# [ACTIVITY]
Go through the data below and copy each line where the word "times" occurs.

# [GIVEN INFORMATION]
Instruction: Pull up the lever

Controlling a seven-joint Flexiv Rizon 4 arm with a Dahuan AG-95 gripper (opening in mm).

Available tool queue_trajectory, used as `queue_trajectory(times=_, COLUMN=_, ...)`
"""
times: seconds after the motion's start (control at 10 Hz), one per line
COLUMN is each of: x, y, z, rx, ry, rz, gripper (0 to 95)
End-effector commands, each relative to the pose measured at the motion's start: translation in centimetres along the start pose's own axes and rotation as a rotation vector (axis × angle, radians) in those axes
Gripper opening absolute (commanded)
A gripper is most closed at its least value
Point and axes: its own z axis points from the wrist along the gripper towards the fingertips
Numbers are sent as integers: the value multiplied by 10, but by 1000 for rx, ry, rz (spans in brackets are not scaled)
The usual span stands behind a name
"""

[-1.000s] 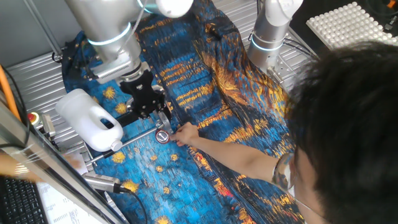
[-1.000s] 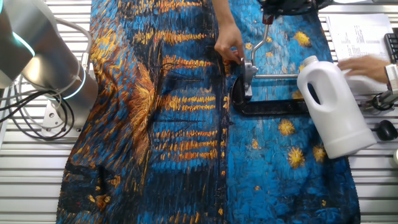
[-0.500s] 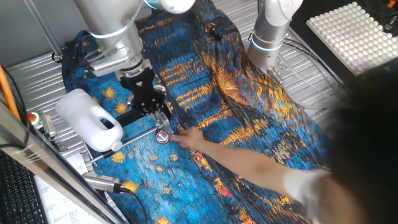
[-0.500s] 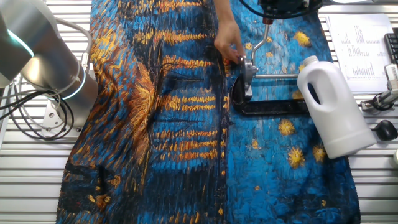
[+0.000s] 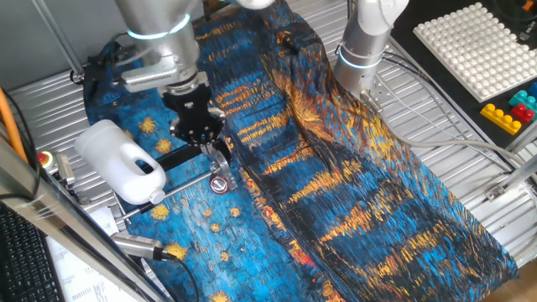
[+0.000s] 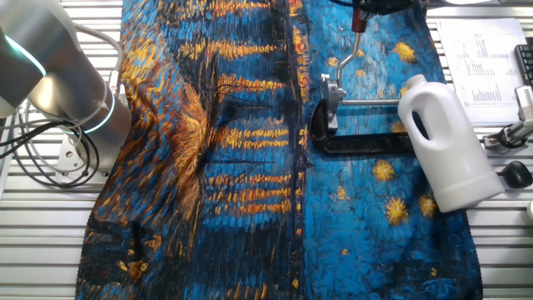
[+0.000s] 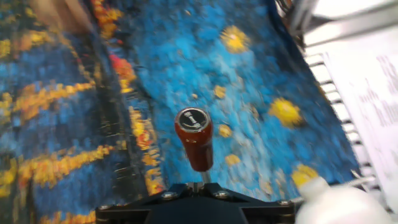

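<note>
In one fixed view the gripper (image 5: 204,134) hangs from the grey arm directly above the black-and-silver clamp (image 5: 214,172), which lies on the blue and orange starry cloth (image 5: 336,184). Just to the clamp's left rests the white jug (image 5: 122,172), and a silver rod (image 5: 168,195) runs from the clamp's round head under the jug's neck. The lever is hidden here behind the black fingers, and whether they are apart or together cannot be made out. In the other fixed view the clamp (image 6: 333,125) lies on the cloth (image 6: 233,150) with the jug (image 6: 450,142) against its right end; the lever (image 6: 356,42) stands up from the clamp's far side, its dark red sleeve at the top edge right under the gripper (image 6: 360,12), which is mostly cut off, so its grip cannot be told. In the hand view, blurred, the lever (image 7: 194,140) points toward the camera, red sleeve with a dark cap on top, rising from the black clamp body (image 7: 199,205) over the cloth (image 7: 74,124); the jug (image 7: 336,202) shows beside the clamp at lower right. No fingers show here.
</note>
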Motion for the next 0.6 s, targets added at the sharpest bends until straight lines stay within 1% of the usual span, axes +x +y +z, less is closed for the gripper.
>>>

# [OUTPUT FOR THIS TASK]
Available tool queue_trajectory, used as `queue_trajectory(times=_, COLUMN=_, ...)`
times: seconds after the motion's start (control at 10 Hz), one per line

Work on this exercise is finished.